'How to Add Multiple Prefix to Multiple Paths

I have two files one has urls like

https://example.com/
https://example2.com/
https://example3.com/

and other file has paths

abc efg xyz

I am looking for output to be like this

https://example.com/abc
https://example.com/efg
https://example.com/xyz
https://example2.com/abc
https://example2.com/efg
https://example2.com/xyz
https://example3.com/abc
https://example3.com/efg
https://example3.com/xyz

I have tried this command, but its only doing for first url only

awk 'NR==FNR{p=$0; next} {print p  $0}' dodo.txt xoxo.txt

sed 'r dodo.txt' xoxo.txt | sed -E 'N;s/(.*)\/(.*)/\2\\1/'

How can i do it with bash/sed or awk



Solution 1:[1]

You can use awk in the following manner:

[user@host ~]$ awk 'NR==FNR { a[$0]; next } { for (i in a) print i $0 }' dodo.txt xoxo.txt
https://example.com/abc
https://example3.com/abc
https://example2.com/abc
https://example.com/efg
https://example3.com/efg
https://example2.com/efg
https://example.com/xyz
https://example3.com/xyz
https://example2.com/xyz

Which gives a slightly different order, but all the required lines.
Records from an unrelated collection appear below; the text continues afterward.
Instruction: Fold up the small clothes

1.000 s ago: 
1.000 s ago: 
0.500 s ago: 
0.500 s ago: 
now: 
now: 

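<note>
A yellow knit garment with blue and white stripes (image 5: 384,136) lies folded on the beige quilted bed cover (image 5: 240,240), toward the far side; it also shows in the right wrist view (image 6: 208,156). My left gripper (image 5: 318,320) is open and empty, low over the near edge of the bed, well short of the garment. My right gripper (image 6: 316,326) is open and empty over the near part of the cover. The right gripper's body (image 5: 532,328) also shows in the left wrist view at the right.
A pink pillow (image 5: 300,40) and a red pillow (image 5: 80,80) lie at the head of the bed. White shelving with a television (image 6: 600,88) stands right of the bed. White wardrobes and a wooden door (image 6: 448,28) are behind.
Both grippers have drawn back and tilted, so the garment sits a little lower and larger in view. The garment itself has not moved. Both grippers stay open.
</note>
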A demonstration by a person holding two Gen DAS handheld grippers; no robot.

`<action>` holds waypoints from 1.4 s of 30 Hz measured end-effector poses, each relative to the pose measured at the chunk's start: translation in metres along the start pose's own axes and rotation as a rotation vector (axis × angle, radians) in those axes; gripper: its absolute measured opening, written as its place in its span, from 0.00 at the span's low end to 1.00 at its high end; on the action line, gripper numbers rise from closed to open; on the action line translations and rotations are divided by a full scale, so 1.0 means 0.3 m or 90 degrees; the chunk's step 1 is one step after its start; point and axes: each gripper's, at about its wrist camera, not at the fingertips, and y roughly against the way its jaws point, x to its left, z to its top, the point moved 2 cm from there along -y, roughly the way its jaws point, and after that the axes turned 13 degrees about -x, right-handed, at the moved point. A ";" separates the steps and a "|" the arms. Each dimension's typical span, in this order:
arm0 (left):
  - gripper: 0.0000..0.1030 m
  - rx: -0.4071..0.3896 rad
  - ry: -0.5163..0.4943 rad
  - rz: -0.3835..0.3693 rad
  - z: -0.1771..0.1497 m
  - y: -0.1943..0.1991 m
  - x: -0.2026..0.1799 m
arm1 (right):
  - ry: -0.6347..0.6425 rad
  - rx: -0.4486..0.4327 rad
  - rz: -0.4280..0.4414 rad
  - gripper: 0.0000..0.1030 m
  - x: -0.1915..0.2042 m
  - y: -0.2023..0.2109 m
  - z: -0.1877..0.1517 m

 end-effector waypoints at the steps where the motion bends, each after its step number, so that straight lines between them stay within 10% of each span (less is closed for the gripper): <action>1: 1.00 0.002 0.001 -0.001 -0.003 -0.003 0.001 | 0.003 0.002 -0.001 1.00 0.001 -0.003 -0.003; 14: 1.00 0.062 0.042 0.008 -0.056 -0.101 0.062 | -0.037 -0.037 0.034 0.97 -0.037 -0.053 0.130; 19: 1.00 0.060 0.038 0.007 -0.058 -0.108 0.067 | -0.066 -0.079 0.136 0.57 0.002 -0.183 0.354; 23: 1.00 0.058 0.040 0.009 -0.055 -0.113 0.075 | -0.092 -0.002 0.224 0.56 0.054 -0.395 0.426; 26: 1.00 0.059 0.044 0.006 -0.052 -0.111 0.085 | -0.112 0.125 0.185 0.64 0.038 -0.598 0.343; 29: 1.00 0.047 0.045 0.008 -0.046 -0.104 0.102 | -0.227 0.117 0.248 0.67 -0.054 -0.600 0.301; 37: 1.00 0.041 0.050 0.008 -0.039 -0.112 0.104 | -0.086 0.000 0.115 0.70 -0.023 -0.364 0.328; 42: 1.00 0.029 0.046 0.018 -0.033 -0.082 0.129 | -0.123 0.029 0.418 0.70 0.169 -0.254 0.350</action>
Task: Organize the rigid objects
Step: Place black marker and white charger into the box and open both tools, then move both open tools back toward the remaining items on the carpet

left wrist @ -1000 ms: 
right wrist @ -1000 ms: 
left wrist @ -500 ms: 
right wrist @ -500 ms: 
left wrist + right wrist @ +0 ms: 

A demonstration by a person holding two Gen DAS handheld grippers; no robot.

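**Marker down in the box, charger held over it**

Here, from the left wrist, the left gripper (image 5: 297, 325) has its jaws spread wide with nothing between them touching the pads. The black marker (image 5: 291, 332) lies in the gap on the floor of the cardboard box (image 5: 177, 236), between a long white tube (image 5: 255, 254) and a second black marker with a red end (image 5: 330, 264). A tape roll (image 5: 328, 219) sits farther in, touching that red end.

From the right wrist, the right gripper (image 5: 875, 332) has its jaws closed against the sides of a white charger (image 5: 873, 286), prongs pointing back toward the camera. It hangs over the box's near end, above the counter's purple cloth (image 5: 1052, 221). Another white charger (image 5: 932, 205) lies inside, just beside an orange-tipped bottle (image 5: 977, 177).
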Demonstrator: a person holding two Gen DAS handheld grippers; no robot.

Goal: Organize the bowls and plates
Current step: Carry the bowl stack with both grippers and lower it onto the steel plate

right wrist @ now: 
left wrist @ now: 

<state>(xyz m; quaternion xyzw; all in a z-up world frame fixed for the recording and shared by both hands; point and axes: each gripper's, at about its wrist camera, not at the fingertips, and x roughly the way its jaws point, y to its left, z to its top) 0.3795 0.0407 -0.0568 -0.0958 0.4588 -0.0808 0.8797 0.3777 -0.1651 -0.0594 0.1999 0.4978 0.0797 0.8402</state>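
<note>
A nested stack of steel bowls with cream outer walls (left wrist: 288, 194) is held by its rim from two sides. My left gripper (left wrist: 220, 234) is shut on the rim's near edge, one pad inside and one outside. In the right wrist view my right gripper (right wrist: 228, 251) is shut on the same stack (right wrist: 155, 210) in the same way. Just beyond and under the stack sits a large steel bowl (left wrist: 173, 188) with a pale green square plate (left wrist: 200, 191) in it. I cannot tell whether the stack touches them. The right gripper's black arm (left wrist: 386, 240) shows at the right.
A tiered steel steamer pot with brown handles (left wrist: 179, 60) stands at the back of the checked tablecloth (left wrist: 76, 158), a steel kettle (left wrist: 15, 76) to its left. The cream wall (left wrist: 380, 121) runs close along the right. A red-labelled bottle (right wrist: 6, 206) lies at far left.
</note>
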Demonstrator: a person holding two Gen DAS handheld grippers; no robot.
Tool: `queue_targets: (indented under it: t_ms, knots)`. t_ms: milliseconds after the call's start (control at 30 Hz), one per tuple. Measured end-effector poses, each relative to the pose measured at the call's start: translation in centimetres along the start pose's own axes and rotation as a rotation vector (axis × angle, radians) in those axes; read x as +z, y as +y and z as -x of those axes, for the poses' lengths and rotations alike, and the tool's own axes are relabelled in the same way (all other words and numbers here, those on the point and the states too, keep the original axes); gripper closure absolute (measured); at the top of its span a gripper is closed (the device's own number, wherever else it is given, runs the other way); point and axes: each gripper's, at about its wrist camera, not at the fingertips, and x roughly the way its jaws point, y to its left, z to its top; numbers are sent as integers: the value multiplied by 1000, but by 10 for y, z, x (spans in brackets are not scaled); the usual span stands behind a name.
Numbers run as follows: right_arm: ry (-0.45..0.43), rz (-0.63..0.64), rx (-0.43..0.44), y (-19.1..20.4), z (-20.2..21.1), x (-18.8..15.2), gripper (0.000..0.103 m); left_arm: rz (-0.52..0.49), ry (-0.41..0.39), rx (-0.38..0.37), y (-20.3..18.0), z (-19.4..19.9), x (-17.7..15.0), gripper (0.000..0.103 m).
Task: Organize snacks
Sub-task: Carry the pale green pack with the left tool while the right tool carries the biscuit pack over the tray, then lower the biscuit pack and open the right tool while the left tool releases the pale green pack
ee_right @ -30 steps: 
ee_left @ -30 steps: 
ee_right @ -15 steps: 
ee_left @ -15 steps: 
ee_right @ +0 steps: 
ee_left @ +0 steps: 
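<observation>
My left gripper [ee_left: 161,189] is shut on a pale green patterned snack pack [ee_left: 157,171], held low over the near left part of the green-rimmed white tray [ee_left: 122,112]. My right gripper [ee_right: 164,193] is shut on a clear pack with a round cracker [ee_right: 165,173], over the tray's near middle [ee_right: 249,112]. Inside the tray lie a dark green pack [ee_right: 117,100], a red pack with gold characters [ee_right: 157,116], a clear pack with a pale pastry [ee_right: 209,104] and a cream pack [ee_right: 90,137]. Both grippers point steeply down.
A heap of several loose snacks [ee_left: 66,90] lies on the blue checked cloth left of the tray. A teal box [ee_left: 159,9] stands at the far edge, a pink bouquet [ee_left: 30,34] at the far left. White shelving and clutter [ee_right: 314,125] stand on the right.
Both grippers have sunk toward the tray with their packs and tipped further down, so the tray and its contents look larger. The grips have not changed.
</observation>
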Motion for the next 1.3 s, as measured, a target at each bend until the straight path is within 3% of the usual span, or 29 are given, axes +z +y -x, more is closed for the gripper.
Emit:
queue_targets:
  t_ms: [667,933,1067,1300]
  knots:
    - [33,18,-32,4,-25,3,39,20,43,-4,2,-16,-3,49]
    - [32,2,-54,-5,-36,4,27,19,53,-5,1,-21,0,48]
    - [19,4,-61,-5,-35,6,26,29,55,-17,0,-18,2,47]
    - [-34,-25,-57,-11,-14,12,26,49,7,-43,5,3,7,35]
I personally prefer using join for this task because the syntax is simpler:

[user@host ~]$ join -j 2 dodo.txt xoxo.txt | sed -e "s/\s//g"
https://example.com/abc
https://example.com/efg
https://example.com/xyz
https://example2.com/abc
https://example2.com/efg
https://example2.com/xyz
https://example3.com/abc
https://example3.com/efg
https://example3.com/xyz

Piping into sed to remove all whitespace.

Solution 2:[2]

You might use awk and first load the file with the paths to split on the fields separator if the file paths file only has a single line:

awk '
NR==FNR {
  nr = split($0,a,FS)
  next
}
{
  for (i = 1; i <= nr; i++) {
    print $0 a[i]
  }
}
' paths.txt urls.txt

Output

https://example.com/abc
https://example.com/efg
https://example.com/xyz
https://example2.com/abc
https://example2.com/efg
https://example2.com/xyz
https://example3.com/abc
https://example3.com/efg
https://example3.com/xyz

If the paths file can have multiple lines, you can loop all the columns for all the path lines and add all the field values to an array which you can then loop for every url.

awk '
NR==FNR {
  for(i=1; i<=NF; i++) {
    arr[++j] = $i
  }  
  next
}
{
  for (x = 1; x <= j; x++) {
    print $0 arr[x]
  }
}
' paths.txt urls.txt

Solution 3:[3]

This might work for you (GNU sed):

sed 'y/ /\n/;s/.*/g;s#$#&#p/mg' file2 | sed -ne h -f - file1

Convert file2 into a sed script and invoke it against file1.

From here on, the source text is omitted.